Resulta que apareció, hace poco menos de un mes, el cuerpo de una monja en una maleta. La noticia comenzó a esparcirse vorazmente. Porque vivimos en un país muy inseguro, porque hay mucha gente desaparecida, porque las ciudades están invivibles, los rumores pulularon.
Que si el cuerpo presentaba señales de tortura, que si le dieron el tiro de gracia, que si fue desollada viva y estaba descuartizada y tanto más porque aquí se mata a los activistas, porque hay zonas a donde ya ni la paquetería llega, porque la inmediatez de las redes sociales alimenta la especulación y porque los ciudadanos nos sentimos indefensos y los fartuscos no se hacen esperar.
Días después, por órdenes de sepa quién, se filtraron imágenes a los sepan cuántos, pero no se generaron los resultados esperados. Entonces tuvo que salir en televisión el señor procurador para calmar los ánimos y las protestas, incluyendo los de la Iglesia. Explicó, utilizando imágenes, radiografías y gráficos, que el cuerpo de la religiosa no presentaba signos de violencia ni fracturas, y que había muerto –sin lugar a duda– de causas naturales.
Lo único extraño de todo, dijo el funcionario con el rostro serio y fruncido, es que la religiosa –aún no identificada– murió siendo una persona muy mayor y que, según análisis forenses y periciales, llevaba muerta y guardada en la maleta más de dos años, lo que implicaba que necesariamente tuviese que ser guardada y preservada ese tiempo en algún sitio, y que tuviese que haber sido introducida en el contenedor previo al rigor mortis (antes de dos o tres horas de fallecer).
Al terminar la transmisión, la gente volvió a lo suyo, pero al poco tiempo, el tema volvió a ser el centro de todas las conversaciones y se comenzaron a generar nuevas dudas: ¿Quién la guardó en la maleta? ¿Para qué lo hicieron? ¿Por qué no apareció sino hasta después de dos años?

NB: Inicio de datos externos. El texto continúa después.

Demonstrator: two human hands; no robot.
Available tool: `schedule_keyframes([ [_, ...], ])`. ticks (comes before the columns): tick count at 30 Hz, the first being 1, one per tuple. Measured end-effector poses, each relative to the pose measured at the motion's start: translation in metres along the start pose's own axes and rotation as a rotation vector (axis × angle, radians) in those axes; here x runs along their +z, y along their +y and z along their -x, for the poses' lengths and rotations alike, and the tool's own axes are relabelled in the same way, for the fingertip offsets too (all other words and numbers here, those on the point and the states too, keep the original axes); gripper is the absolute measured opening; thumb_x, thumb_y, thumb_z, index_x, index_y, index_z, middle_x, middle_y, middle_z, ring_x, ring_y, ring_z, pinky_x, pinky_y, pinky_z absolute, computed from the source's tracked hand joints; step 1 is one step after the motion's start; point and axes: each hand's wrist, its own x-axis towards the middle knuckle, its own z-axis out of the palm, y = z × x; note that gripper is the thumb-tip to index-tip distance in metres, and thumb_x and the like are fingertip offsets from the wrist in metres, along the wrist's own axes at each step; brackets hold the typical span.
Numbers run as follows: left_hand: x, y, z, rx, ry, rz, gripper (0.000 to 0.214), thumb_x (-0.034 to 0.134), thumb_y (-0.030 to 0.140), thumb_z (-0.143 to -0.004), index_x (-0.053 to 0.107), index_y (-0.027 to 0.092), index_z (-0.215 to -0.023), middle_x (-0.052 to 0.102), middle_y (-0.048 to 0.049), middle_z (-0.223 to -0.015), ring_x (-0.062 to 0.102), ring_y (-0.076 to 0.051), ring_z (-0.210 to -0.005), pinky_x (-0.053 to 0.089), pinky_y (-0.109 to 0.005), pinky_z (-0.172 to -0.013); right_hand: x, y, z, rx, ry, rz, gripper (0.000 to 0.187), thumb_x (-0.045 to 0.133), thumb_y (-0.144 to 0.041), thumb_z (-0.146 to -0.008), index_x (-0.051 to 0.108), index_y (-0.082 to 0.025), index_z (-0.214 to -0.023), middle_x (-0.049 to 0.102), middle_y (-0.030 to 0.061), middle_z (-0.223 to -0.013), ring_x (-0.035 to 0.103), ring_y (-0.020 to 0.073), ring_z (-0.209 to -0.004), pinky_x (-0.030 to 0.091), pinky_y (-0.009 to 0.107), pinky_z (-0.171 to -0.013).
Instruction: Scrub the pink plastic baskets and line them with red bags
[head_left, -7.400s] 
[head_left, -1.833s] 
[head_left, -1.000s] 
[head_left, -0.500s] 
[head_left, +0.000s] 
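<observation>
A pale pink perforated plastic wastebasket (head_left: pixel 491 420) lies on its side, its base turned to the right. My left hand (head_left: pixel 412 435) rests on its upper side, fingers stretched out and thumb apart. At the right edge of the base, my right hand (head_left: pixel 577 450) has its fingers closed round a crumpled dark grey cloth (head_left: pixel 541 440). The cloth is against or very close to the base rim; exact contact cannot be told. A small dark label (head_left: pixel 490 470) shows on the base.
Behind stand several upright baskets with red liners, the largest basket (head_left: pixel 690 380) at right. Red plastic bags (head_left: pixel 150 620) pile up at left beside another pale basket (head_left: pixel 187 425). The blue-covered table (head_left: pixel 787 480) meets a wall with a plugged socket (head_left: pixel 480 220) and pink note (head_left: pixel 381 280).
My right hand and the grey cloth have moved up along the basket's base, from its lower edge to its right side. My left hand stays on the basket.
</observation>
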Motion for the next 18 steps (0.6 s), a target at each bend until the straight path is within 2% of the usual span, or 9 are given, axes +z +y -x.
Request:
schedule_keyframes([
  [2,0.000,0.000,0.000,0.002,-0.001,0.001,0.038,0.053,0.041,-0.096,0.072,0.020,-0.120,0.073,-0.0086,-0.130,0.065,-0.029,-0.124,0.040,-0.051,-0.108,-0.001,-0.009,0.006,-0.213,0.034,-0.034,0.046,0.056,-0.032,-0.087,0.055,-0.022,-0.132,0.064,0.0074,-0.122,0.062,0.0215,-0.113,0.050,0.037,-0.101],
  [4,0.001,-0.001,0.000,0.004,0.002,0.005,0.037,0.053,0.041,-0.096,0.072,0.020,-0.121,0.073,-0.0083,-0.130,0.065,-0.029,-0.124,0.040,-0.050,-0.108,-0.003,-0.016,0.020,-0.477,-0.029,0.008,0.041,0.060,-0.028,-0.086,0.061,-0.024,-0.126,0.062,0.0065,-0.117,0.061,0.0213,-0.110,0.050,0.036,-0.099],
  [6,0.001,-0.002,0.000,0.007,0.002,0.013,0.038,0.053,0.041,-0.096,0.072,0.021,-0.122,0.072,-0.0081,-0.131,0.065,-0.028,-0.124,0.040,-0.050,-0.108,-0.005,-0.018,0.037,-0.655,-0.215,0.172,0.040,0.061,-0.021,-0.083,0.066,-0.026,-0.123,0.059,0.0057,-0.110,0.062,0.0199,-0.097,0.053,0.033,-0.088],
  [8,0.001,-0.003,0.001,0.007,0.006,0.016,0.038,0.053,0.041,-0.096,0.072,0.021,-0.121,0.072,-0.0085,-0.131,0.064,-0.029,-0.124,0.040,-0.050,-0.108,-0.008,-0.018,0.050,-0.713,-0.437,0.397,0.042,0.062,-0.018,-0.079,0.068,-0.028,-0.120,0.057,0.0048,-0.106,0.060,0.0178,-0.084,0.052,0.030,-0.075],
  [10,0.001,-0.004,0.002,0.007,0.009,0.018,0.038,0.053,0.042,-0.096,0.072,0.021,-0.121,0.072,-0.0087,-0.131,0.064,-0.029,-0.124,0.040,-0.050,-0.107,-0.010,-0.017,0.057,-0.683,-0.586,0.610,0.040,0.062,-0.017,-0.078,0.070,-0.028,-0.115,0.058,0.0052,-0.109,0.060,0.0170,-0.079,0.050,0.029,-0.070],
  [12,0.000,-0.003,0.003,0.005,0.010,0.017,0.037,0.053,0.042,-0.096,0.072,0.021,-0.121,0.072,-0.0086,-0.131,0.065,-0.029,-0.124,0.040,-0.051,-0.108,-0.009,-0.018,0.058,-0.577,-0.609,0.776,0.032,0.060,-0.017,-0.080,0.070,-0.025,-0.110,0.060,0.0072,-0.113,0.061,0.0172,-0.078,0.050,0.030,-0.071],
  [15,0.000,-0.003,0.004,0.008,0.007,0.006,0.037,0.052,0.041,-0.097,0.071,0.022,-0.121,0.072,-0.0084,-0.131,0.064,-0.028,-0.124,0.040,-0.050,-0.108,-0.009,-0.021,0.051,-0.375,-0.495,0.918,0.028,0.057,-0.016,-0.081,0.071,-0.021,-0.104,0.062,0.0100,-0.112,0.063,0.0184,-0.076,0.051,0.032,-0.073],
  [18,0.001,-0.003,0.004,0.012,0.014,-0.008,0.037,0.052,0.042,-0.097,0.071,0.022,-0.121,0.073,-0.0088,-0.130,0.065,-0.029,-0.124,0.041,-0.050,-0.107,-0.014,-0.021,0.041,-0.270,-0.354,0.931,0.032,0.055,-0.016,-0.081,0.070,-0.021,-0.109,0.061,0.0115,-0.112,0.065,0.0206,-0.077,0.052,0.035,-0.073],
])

Y pues era cierto, la nación entera estaba concentrada en el tema, y nunca sabrían la verdad, que es la siguiente: una mujer vino a la ciudad a visitar a su anciana madre y como era de esperarse, se hospedó en su casa, pero desde la primera noche que pasó en su antigua recámara, al poco rato que se dormía, a eso de la media noche, se despertaba siempre a la misma hora, muy agitada, con dolor de cabeza y comenzaba a sentir un aire helado de como si alguien le respirara cerca.
Pávida, le comentó a su madre la situación y ella lo minimizaba con “son tus nervios mijita”. Sin embargo, después del tercer día, decidió dejar encendida una pequeña lámpara de buró, pues creyó que le permitiría permanecer tranquila. Qué equivocada estaba.
Al sentir la corriente helada, abrió los ojos y la luz le permitió ver en la pared, clarito, la silueta de una monja que se le acercaba. Ha pegado tal grito que su madre acudió a ella lo más rápido que pudo “¡Es una monja!”, clamó aterrada y su madre la observó tan alterada, que decidió por fin contarle la verdad.
Cuando joven, su madre se enamoró de una compañera a quien mandaron a un convento enclaustrado, pero el romance prohibido continuó por años, primero por correspondencia y luego se veían a través de una rendija de una puerta.
Entonces acordaron que sucediese lo que sucediese pasarían la eternidad juntas. Y así fue como la monja, varias décadas después, al saber que su amada ahora estaba viuda y viviendo sola, escapó del encierro.
Sin embargo, al poco tiempo de vivir juntas, la religiosa enfermó de Covid-19 y murió en su cama. Su madre, para cumplir su promesa de ser enterradas juntas, la guardó en una maleta y la preservó para que no oliera mal, usando químicos y ungüentos que habían acordado previamente.
“¡Estas loca!”, le gritó su hija al saber que en la bodega tenía el cadáver de aquella. Entonces, en un arrebato de furia, aunque sin saber muy bien por qué, sacó la maleta y la fue a dejar al terreno baldío, donde días después sería encontrada.